Re: [DISCUSS] DrillBuf

Parth Chandra Tue, 10 Apr 2018 11:08:49 -0700

Inline

On Sun, Apr 8, 2018 at 10:04 AM, Vlad Rozov <vro...@apache.org> wrote:


> Hi Paul,
>
> My comments in-line.
>
> Thank you,
>
> Vlad
>
> On 4/5/18 20:50, Paul Rogers wrote:
>
>> Hi Vlad,
>>
>>>   I'd suggest to keep focus on DrillBuf design and implementation as the
>>> only gate for accessing raw (direct) memory.
>>>
>> I was doing that. By explaining where DrillBuf fits in the overall
>> design, we see that DrillBuf should be the only access point for direct
>> memory. The context explains why this is the right decision. Changes to
>> DrillBuf should support our design as DrillBuf only exists for that purpose.
>>
> My concern is not why Drill adopted Netty as Netty does provide a good
> amount of functionality on top of Java networking and NIO. I also do not
> propose to replace Netty with something else. My primary focus for this
> thread is the design and implementation of the DrillBuf Java class itself.
> Namely, why was it necessary to introduce DrillBuf and/or
> UnsafeDirectLittleEndian? What functionality do those classes provide that
> existing Netty classes do not? Netty already provides memory pooling,
> reference counting, slicing, composite buffers, working with direct and
> heap memory. By looking at the DrillBuf.java git history, the DrillBuf was
> introduced in 2014 and prior to that Netty classes were used directly.
> Unfortunately, the commit that introduced DrillBuf does not provide any
> info why it was introduced and does not have a reference to a JIRA.
>
> One may argue that DrillBuf is a way for Drill to encapsulate Netty
> ByteBuf and guard other modules that use DrillBuf from Netty ByteBuf API,
> so if Netty decides to change ByteBuf API in the next major release, amount
> of changes will be limited to DrillBuf only. Problem is that DrillBuf
> inherits from Netty AbstractByteBuf, so the above goal is not achieved
> either.
>
>>
>>
I believe DrillBuf started out as a way to avoid using ByteBuf directly to
protect Drill code from any unwanted changes in ByteBuf. Also, I believe it
was to allow experimentation that allowed us to switch between direct and
heap memory without changing Drill code. A second and third iteration of
changes to Drill memory accounting implementation resulted in DrillBuf
becoming the primary interface through which all memory account is done.
The prime purpose of UDLE's is to do the actual memory allocation/release
using the underlying memory pool.
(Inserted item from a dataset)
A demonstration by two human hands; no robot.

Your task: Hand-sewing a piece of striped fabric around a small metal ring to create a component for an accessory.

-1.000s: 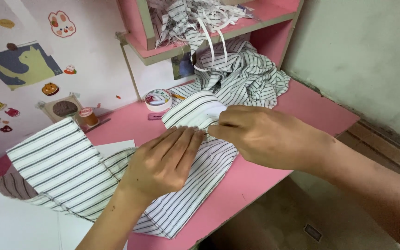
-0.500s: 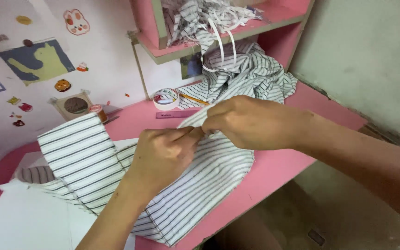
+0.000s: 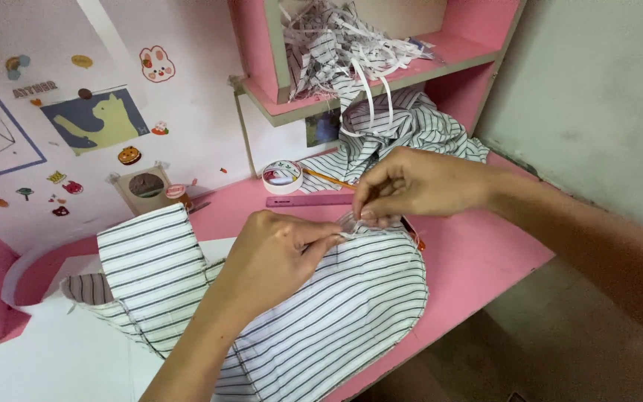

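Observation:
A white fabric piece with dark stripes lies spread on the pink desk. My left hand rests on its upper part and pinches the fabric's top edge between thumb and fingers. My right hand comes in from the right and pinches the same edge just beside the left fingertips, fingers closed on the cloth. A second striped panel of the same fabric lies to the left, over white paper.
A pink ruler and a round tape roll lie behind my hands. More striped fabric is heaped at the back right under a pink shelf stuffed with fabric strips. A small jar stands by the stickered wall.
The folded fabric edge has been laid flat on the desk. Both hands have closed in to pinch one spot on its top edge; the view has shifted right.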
I have no explanation for the
inconsistent behaviour.
One other important point: IMO there should be no direct access to
PlatformDependent in ValueVectors or other code in Drill unless an argument
can be made for performance. There is one API in VariableLengthVectors.java
that appears to use memory address directly, that we should probably
remove.

I agree that we should clean this up. Let me know if you want me to assist
in this cleanup or at least in formalising the APIs for DrillBuf and UDLE.



>
>> 1. Boundary checking (on/off based on a flag or assertions being
>>> enabled/disabled, always on, always off, any other suggestions)
>>>
>> By understanding the design, we can see that we do, in fact, need both
>> checked and unchecked methods. The row set mechanisms takes it upon
>> themselves to have sufficient context to ensure that memory access is
>> always within bounds, and so can benefit from the unchecked methods. As we
>> said, we need debug-time bounds checks to catch errors during development.
>>
>> On the other hand, value vectors should probably be protected by using
>> checked methods because they do not have intrinsic mechanisms that ensure
>> correct access. With vectors, the memory location to access is set by the
>> caller (each operator) and there is no guarantee that all this code is
>> correct all the time. (Though, it probably is right now because if it
>> wasn't we'd get errors.)
>>
> I don't see a difference in bounds checking requirements between row set
> mechanism and value vectors as value vectors do have "safe" methods or
> intrinsic mechanism that ensures correct access. If not all operators use
> "safe" methods, than that operator should provide a guarantee. At the end,
> if an operator accesses memory out of allocated bounds, boundary checking
> will not fix it. If there is a bug in row set mechanism, value vectors or
> an operator, the end result (crash of the JVM) is the same for all.
>
>>
>> The proposal just made represents a change; currently the two mechanisms
>> use the same set of methods, which puts us into the "should we turn on
>> bounds checks for everyone or turn them off for everyone" dilemma.
>>
>> This is a technical design decision, not a community preference (other
>> than that we'd prefer that stuff works...)
>>
> On the dev list, almost everything is a technical design decision and the
> community (compared to Drill users who prefer that the community makes a
> choice and stuff works) needs to agree on how to proceed and what
> development practices to adopt and follow.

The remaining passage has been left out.